- Born: 15 December 1954 (age 71) Amhara Region, Ethiopia
- Education: Addis Ababa University (BSc, MSc); Technische Universität Darmstadt (PhD);
- Scientific career
- Fields: Stress (biology); Photosynthesis; Ecophysiology;
- Workplaces: University of Bayreuth; Addis Ababa University;
- Thesis: Comparative environmental physiology of crassulacean acid metabolism in a terrestrial bromeliad, Bromelia humilis Jacq. and a highland Kalanchoë, Kalanchoë petitiana A. Rich (1990)

= Masresha Fetene =

Ethiopian professor of Plant Ecophysiologist (1954-)

Masresha Fetene FAAS (ማስረሻ ፈጠነ, born 15 December 1954) is an Ethiopian professor of Plant Ecophysiology at the Department of Plant Biology and Biodiversity Management, Addis Ababa University.

== Early life and education ==
Masresha Fetene was born in Mertolemariam, Gojjam, Amhara Region, Ethiopia on 15 December 1954.

He obtained a Bachelor of Science in Biology from the Department of Biology, Addis Ababa University (1976–1982) with a distinction, followed by a Master of Science from the same institute (1983–1985). He then completed a PhD in Plant Ecophysiology (1987–1990) from the Institute of Botany, Technische Universität Darmstadt, Germany, on German Academic Exchange Service (DAAD) PhD Fellowship, before becoming a Research Assistant until 1992 at the University of Bayreuth on a Research Fellowship funded by German research Foundation.

== Career and research ==
Fetene returned to Ethiopia to join the Department of Biology, Addis Ababa University, as an Assistant Professor (1993–1996), before being promoted to an Associate Professor and Head of the Department (1996–2002), and a Professor of Ecophysiologist in 2002. He was the Director and General Editor of Addis Ababa University Press (2006–2011), and the Associate Dean (2001–2004) and Vice President (2009–2013) of the Research and Graduate Studies, Faculty of Science, Addis Ababa University. Between 1996 and 2004, Fetene was the Editor-in-Chief of SINET: Ethiopian Journal of Science, a journal published by the Faculty of Science, Addis Ababa University since 1971.

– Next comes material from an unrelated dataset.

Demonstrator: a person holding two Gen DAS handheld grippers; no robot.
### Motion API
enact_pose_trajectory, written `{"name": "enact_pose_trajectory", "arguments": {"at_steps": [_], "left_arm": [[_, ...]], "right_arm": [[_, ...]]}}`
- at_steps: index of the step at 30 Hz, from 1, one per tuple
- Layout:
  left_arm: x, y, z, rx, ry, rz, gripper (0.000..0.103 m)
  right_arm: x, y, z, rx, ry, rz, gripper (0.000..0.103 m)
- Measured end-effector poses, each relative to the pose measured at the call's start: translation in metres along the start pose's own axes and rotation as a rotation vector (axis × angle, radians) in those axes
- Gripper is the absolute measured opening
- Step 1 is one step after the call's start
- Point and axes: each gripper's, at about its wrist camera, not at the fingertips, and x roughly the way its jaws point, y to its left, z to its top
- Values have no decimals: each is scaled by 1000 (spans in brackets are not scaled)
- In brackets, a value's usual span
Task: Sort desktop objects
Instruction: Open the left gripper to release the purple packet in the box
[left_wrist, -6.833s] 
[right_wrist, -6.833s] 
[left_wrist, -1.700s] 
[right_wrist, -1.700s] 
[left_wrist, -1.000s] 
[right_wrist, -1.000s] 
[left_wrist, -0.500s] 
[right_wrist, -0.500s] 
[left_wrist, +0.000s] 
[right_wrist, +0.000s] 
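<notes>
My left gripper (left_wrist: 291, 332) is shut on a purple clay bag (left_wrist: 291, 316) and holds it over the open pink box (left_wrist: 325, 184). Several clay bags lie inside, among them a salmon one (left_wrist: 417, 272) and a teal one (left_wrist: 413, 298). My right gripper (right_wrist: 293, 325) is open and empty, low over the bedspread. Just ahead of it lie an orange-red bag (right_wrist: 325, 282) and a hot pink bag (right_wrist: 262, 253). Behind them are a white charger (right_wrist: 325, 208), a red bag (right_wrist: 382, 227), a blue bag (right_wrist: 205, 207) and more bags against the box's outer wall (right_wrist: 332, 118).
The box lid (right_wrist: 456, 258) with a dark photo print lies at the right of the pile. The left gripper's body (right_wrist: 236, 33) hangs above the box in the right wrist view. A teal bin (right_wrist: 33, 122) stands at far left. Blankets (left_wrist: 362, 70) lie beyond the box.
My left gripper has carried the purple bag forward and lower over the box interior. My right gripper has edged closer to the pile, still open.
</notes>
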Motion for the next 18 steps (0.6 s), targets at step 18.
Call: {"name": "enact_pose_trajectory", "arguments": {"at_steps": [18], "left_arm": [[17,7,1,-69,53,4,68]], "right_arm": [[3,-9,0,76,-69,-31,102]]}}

Fetene research and policies focuses on Biodiversity, Stress (biology), photosynthesis and ecophysiology. He obtained the International Professional Certificate of STI Policy Management from the International Science, Technology and Innovation Center for South-South Cooperation, UNESCO. Fetene visited the Scientific Advisory Board, Umeå University on a Summer Research Fellowship in 2006.

Fetene was key in the formation of the Ethiopian Academy of Sciences on April 10, 2010, and he serves as the Executive Director since 2014. Fetene was appointed as a member of the National Council for Science, Ethiopia, in 2015. He co-founded the African Forestry Network, the Ethiopian Institute of Water Resources, and the Biological Society of Ethiopia.

== Personal life ==
Fetene is married to Selome Bekele, a Lecturer at the Addis Ababa University, and they have 3 children.

== Awards and recognitions ==
Fetene is a Founding Fellow of the Ethiopian Academy of Sciences in 2010, and was elected a Fellow of the African Academy of Sciences in 2015. In 2016, Fetene received UNESCO-ICRO – Short-term Research Fellowship Award in 1994, Alexander von Humboldt Foundation's Research Fellowship in 2000, and a DAAD Summer Research Fellowship in 1994 and 2003.
== Selected publications ==

- Birhane, E., FJ Sterck, M Fetene, F Bongers, TW Kuyper (2012). Arbuscular mycorrhizal fungi enhance photosynthesis, water use efficiency, and growth of frankincense seedlings under pulsed water availability conditions. Oecologia, 169: 895-904.
- Tesfaye G, Teketay, D., Fetene M., Beck, E. (2010). Regeneration of seven indigenous tree species in a dry Afromontane forest, southern Ethiopia. Flora: Plant Morphology, Distribution and Functional Ecology 205: 135-143.
- Getachew Tesfaye, Demel Teketay, Masresha Fetene (2002/1/1). Regeneration of fourteen tree species in Harenna forest, southeastern Ethiopia. Flora-Morphology, Distribution, Functional Ecology of Plants 197: 461-474.
- Aster Gebrekirstos, Demel Teketay, Masresha Fetene, Ralph Mitlohner (2006). Adaptation of five co-occurring tree and shrub species to water stress and its implication in restoration of degraded lands. Forest Ecology and Management 229:259–267.